Örnegin ben doğduğumda, doğduğum kadın anama, doğduğum toplum Türk topluma bağ içinde doğarım, değil mi? Sonra bir din bağını bana anlatırlar, bu dinin sembolleri, kutsalları, ritüelleri vardır, benden bu bağın göstergesi olarak bunlara uymam beklenir… Birçoğumuz bunları sorgulamasız kabul ederiz, uyarız, aramızdan bunları sorgulayanlar çıkar, bunlara karşı toplum nasıl davranmalıdır? Buna din kendisi cevap verir, senin dinin sana, benim dinim bana diyerek… Başka bir dini bilgi daha vardır, Nuh Peygambere, tufan çıkacağı bilgisi verilmiştir, gemisini yapar ve oğlunu gemiye davet eder, oğlu bu daveti mantıklı bulmaz, davete uymaz ve tufan da boğulur… BU mecazi boğulma da olabilir, bagı kopan zorlu yaşamda boğulabilir… Biz kişi ve toplum olarak, o kişinin kendi tercihidir diyebiliyormuyuz, yok… Yani insan bağlı doğar ama bağlarını koparma hakkı vardır, bu hak toplumlar tarafından tanınmalıdır… İyide din sadece ibadet önermez, sadece cennet vaad etmez, din ahlak, adalet, doğru, iyi olanı yaparak sratilmüstagim üzere yaşamayı, dünyayı cennete çevirerek hesap gününe hazırlanmayıda öğütler.. Ne kadar uyabiliyoruz bu öğütlere, ben en çok dindarım diyenlerin bile genellikle uymadıklarına tanık oluyorum… Hem sadece takke, tesbih, cübbe dini söylem, biraz da ibadet ile kendini çok dindar gören ve görünen, hemde ahlak ve adalet üzere insanların mutluluğuna, huzuruna katkı sunacak iyi şeyler yapma, faydalı bir mümin olma konusunda eksiklik içindeysek şeklen bağlı olsan, olsak ne yazar… Bağlı olsan ne, bağlı olmasak ne? İlkesel olarak bağımız zaten kopmuşsa… Toplumsal bağların kendince yeterli olmadığını fark edip farklı bağ arayanları kafir ilan etmek yerine dinin önerdiği iyilik, fayda, paylaşma, yardımlaşma, dayanışma, sevgi, saygı, hoş görü gibi toplumsal bağı güçlendirecek ilke ve değerlere ne kadar uyuyoruz diye bakmalıyız kendimize… Baktık mı, aynayı kendimize tuttuk mu, son bir yıl içinde sadece dinin ögütü diye ihtiyacı olan birinin ihtiyacını giderdik mi? Yoksa, rica ediyorum, kimseyi kafirlikle bari suçlama, suçlamayalım… Dini bağ böyle, ya diğer toplumsal bağlar nasıl?

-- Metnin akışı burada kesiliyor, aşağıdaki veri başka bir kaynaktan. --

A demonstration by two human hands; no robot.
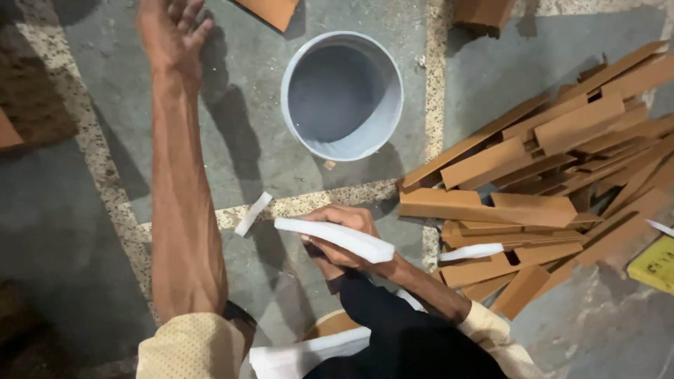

Aile bağına bakalım mı, kaçımız hala ailemizin yanında yaşıyoruz, yeni bir aile kurarak ayrılanlar, iş, rızık peşinde koşarken ayrılanlar, eğitim için ayrılanlar, ailesiyle anlaşamayıp ayrılanlar derken, bunları cogaltabiliriz… Demek ki bu bağda daim değil, zamanla değişiyor yani insan bağlı doğar, bağlarını zaman, zemine bağlı olarak, akla yatkın bir şekilde çözer… Bütün imkanlarına rağmen hala aile bağını devam ettiriyorsa orada yine bagı koparma hakkına rağmen devam ettirme iradesi ve gönüllük var ise yine özgürlük var demektir…
Vatandaşlık bağına bakalım mı, bu hukuki bağdır, anayasaya dayanır, devlet ile yapılan bir sözleşmedir anayasa, bu bağı koparma özgürlüğü varmıdır? Evet vardır, bunu çok zaman devlet yapsa da bazen vatandaş da yapar devletin vatandaşlığından ayrılır, nasıl ayrılırlar… Artık devletini yönetenlerin adaletin umutlarını kesmişlerdir, iktidar değişikliği de mümkün görünmemektedir, kültürel toplumsal aidiyet duyguları artık bir arada tutmamaktadır, işte bu nedenle sığınmacılık ve göçmenlik denen şey ortaya çıkar… Bu kendi vatandaşlığından başka vatandaşlığa veya vatansızlığa göçüştür aslın da… Demek ki bütün bağlar kopar, akıllıca kopuşlar la kopsun, yada inisiyatifimiz dışında kopmasın dileyerek…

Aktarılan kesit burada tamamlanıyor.